■ Directions ■
If a line in the records below contains the word "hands", copy it.

Records for the task below:

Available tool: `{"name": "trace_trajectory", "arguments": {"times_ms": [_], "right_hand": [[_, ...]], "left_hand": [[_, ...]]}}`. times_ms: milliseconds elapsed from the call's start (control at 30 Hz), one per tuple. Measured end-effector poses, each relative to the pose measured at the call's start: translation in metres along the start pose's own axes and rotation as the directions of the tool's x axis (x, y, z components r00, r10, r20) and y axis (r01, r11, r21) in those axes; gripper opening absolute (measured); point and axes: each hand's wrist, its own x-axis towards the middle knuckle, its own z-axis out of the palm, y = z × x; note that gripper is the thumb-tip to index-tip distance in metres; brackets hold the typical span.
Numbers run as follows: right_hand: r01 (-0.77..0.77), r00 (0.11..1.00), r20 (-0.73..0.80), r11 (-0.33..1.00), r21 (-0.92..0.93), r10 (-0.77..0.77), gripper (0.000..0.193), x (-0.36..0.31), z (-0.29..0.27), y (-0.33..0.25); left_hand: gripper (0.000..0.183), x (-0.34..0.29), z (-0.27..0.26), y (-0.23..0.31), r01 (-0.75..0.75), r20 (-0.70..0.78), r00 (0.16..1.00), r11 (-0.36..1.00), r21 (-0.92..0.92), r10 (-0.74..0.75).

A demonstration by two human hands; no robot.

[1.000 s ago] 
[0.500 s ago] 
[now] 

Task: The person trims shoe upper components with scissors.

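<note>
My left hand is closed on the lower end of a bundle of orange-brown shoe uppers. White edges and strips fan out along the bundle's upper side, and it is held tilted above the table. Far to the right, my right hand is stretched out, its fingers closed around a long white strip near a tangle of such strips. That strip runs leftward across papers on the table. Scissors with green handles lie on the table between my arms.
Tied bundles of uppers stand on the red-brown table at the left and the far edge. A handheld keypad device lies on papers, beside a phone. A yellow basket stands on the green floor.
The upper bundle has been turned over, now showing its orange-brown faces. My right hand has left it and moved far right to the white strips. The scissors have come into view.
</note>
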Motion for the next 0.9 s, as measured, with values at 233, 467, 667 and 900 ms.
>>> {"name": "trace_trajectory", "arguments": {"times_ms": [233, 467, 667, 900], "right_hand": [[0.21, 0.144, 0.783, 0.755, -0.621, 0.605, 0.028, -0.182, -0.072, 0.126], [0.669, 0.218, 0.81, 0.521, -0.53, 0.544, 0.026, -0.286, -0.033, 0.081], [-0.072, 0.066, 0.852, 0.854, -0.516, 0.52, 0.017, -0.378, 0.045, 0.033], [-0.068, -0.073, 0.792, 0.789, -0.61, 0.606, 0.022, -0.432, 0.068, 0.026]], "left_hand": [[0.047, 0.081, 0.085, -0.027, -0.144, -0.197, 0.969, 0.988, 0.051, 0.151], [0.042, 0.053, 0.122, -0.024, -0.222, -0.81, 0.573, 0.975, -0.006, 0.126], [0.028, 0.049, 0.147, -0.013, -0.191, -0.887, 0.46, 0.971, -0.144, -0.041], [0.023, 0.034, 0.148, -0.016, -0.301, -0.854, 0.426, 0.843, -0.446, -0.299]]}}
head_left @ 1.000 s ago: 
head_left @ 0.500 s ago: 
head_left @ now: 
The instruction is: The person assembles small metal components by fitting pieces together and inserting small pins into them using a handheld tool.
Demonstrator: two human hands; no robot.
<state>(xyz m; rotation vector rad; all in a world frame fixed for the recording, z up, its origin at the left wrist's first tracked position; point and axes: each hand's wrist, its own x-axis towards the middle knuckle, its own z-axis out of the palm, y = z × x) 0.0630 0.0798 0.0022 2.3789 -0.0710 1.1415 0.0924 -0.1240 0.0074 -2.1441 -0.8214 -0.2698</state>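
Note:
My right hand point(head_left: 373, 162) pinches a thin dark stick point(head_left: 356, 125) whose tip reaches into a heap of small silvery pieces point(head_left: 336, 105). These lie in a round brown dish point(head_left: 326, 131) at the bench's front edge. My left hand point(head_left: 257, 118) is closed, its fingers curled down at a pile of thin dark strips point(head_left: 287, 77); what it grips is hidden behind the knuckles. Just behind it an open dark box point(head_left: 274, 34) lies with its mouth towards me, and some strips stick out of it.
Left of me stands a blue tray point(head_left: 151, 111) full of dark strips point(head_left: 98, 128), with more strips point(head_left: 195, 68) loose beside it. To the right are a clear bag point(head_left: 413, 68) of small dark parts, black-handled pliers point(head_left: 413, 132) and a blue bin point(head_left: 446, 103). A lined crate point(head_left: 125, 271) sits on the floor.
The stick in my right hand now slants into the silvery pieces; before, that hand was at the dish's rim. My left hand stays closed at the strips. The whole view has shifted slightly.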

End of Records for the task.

■ Finished task ■
A demonstration by two human hands; no robot.
Demonstrator: two human hands; no robot.

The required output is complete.